● WORK ITEM:
A complete, exact retyping of the data below is required.

● SUPPLIED MATERIAL:
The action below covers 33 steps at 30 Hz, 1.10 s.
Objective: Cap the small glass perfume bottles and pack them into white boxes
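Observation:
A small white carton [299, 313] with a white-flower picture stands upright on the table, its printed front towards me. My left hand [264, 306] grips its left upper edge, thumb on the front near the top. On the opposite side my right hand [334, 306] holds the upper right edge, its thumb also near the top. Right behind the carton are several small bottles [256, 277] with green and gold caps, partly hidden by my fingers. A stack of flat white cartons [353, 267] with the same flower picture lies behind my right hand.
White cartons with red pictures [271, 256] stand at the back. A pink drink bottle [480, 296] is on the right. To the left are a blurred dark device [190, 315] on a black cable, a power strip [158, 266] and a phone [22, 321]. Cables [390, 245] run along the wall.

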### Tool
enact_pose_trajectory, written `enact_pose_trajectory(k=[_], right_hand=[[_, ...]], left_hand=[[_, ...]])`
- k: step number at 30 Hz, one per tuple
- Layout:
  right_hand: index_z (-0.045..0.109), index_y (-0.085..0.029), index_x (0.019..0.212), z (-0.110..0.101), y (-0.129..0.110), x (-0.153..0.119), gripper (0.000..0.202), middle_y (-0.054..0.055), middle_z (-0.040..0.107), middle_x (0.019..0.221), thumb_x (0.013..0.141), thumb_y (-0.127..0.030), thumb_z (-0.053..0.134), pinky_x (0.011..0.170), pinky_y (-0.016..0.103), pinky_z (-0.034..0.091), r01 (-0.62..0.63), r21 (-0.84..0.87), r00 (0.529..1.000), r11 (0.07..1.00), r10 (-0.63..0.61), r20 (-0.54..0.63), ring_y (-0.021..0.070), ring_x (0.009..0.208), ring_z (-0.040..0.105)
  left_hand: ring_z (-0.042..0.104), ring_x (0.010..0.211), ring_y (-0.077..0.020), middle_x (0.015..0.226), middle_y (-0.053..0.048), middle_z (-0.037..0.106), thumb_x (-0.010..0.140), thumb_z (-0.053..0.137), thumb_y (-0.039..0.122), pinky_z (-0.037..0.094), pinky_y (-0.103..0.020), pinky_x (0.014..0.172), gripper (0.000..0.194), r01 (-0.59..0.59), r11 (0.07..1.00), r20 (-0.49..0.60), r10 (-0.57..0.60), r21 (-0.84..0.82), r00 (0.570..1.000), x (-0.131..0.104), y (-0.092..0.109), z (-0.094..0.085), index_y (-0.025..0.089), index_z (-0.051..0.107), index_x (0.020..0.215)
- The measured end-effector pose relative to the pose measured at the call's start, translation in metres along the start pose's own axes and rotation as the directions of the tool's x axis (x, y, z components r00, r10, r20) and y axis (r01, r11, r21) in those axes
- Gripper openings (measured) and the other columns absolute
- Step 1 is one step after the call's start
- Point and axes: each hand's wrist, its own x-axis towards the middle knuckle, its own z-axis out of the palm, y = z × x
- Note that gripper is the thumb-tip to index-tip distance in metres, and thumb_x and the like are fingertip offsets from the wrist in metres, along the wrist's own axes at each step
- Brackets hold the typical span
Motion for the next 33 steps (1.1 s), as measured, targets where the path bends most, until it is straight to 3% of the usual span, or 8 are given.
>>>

● COMPLETED TASK:
The action below covers 33 steps at 30 Hz, 1.10 s.
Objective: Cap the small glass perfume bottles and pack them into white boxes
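Observation:
A small white carton [299, 313] with a white-flower picture stands upright on the table, its printed front towards me. My left hand [264, 306] grips its left upper edge, thumb on the front near the top. On the opposite side my right hand [334, 306] holds the upper right edge, its thumb also near the top. Right behind the carton are several small bottles [256, 277] with green and gold caps, partly hidden by my fingers. A stack of flat white cartons [353, 267] with the same flower picture lies behind my right hand.
White cartons with red pictures [271, 256] stand at the back. A pink drink bottle [480, 296] is on the right. To the left are a blurred dark device [190, 315] on a black cable, a power strip [158, 266] and a phone [22, 321]. Cables [390, 245] run along the wall.
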
### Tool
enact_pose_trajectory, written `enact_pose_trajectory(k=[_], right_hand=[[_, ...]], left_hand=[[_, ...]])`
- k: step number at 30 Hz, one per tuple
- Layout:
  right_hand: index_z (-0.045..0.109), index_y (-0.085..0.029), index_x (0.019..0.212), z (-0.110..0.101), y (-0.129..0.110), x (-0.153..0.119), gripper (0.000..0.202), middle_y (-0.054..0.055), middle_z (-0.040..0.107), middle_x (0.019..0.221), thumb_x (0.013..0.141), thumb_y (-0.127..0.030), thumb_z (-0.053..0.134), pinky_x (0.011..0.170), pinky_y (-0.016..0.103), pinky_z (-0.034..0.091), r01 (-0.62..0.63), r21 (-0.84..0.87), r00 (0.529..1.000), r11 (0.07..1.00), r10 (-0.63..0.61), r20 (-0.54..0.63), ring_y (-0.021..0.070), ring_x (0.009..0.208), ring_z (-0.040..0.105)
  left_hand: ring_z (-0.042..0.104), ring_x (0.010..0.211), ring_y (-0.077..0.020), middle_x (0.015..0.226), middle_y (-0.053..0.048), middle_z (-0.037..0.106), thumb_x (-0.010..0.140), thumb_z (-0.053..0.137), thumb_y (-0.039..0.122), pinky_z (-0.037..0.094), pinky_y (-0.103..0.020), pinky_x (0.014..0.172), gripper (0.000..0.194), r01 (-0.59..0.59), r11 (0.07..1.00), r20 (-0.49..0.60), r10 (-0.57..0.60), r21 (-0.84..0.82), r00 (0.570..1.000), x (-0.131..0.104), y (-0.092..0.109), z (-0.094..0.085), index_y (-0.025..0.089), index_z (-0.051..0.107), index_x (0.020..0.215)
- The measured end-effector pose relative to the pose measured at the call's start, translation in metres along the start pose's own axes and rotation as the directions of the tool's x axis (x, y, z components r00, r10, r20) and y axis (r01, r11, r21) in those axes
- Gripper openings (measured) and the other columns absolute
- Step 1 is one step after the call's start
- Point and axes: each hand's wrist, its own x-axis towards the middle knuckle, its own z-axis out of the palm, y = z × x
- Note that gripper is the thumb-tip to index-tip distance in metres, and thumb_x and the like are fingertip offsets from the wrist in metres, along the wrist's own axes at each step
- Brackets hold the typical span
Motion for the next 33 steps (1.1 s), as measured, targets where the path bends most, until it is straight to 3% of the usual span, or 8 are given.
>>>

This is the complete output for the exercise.